The broken incentives driven by fiat money props up large corporations, keeping workers unproductive and stifling entrepreneurial innovation.

This is an opinion editorial by Jimmy Song, a Bitcoin developer, educator and entrepreneur and programmer with over 20 years of experience.

In the last essay, I covered how fiat money ruins individual incentives. The lack of savings vehicles and the availability of debt create a potent mix of terrible incentives at the individual level. Lack of savings vehicles mean that individuals have to work to keep any value they have and the availability of debt means that they can bring forward a lot of consumption.

The result is a lot of people who consume and relatively few productive people who save.

Why Companies?

One level higher from the individual level is the company level. We used to be organized into families and tribes. Nowadays, we’re organized into companies, which are very debased versions. Companies are artificial and don’t have anywhere near the level of history or close relationships that families do. You can feel it in the pointless meetings you’re forced to attend. Yet companies are very much the way individuals are organized in a fiat economy and this is due to the incentives of fiat money.

We used to depend on our families, our clans or our tribes for our security. Kin was who you depended on to help you in times of need.

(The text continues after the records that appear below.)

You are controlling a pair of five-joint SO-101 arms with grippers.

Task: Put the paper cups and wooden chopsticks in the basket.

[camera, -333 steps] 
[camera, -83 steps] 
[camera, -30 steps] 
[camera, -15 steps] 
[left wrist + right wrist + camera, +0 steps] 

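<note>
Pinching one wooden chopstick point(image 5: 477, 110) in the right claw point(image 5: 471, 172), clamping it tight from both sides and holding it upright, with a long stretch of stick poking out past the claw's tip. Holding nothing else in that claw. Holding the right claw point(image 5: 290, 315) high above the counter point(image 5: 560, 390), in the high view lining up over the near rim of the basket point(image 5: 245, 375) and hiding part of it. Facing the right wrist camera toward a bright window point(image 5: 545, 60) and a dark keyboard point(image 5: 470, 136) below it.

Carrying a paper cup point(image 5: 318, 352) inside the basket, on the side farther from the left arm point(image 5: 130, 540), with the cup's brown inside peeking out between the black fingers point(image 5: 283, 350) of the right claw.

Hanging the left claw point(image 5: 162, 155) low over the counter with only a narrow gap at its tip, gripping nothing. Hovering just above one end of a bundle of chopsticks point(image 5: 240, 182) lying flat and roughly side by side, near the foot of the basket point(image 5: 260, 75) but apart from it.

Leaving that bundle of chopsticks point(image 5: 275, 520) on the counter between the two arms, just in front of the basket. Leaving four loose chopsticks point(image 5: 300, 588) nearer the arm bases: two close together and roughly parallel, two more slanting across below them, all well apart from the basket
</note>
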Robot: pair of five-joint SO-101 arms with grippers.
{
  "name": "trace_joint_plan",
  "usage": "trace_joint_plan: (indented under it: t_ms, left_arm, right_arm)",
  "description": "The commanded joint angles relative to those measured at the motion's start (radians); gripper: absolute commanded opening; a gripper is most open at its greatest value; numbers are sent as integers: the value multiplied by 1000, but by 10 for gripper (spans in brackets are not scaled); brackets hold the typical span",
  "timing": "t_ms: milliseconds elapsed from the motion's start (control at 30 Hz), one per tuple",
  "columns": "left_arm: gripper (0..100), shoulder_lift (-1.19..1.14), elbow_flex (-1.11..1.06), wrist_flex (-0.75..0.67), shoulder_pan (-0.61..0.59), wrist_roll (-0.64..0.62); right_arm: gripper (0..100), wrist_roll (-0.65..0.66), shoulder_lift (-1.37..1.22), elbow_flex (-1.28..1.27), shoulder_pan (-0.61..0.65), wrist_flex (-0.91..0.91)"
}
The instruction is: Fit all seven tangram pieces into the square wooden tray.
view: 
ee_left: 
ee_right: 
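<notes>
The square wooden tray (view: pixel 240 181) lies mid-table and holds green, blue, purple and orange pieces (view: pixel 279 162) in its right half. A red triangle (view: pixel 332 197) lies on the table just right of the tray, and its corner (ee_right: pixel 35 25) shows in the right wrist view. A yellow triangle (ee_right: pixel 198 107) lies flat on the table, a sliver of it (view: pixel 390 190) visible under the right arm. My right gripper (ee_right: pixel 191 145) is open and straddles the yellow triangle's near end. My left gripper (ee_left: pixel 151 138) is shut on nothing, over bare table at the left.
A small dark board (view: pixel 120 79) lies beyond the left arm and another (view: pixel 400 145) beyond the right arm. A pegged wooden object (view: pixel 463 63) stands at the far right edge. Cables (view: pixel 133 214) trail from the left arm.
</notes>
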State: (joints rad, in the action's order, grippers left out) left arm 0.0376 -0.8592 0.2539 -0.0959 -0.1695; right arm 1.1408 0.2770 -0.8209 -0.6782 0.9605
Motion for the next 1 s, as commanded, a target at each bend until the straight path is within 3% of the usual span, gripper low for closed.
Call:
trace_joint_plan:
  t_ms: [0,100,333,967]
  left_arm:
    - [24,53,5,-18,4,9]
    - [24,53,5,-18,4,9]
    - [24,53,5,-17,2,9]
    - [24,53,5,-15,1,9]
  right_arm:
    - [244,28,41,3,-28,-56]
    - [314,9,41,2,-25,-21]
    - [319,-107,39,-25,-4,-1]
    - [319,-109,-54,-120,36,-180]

Fiat money has changed everything by providing all manner of safety nets for individuals through these companies. Health insurance, unemployment insurance, social security, pensions and even life insurance protect people in a fiat economy from disaster. Many of these government/corporate safety nets existed before, but their use became much more ubiquitous after fiat money. The reason for their popularity will be explored more in the next essay on national/country incentives, but suffice it to say that governments operating under fiat money provide all sorts of safety nets to win popular support.

Because of these safety nets, people no longer depend on their families. Instead of depending on your family to help you out when you lose your job, you now have unemployment insurance. Instead of depending on your family when losing a wage earner to death, you now depend on life insurance. Instead of relying on your children to take care of you in old age, you now rely on social security or pensions.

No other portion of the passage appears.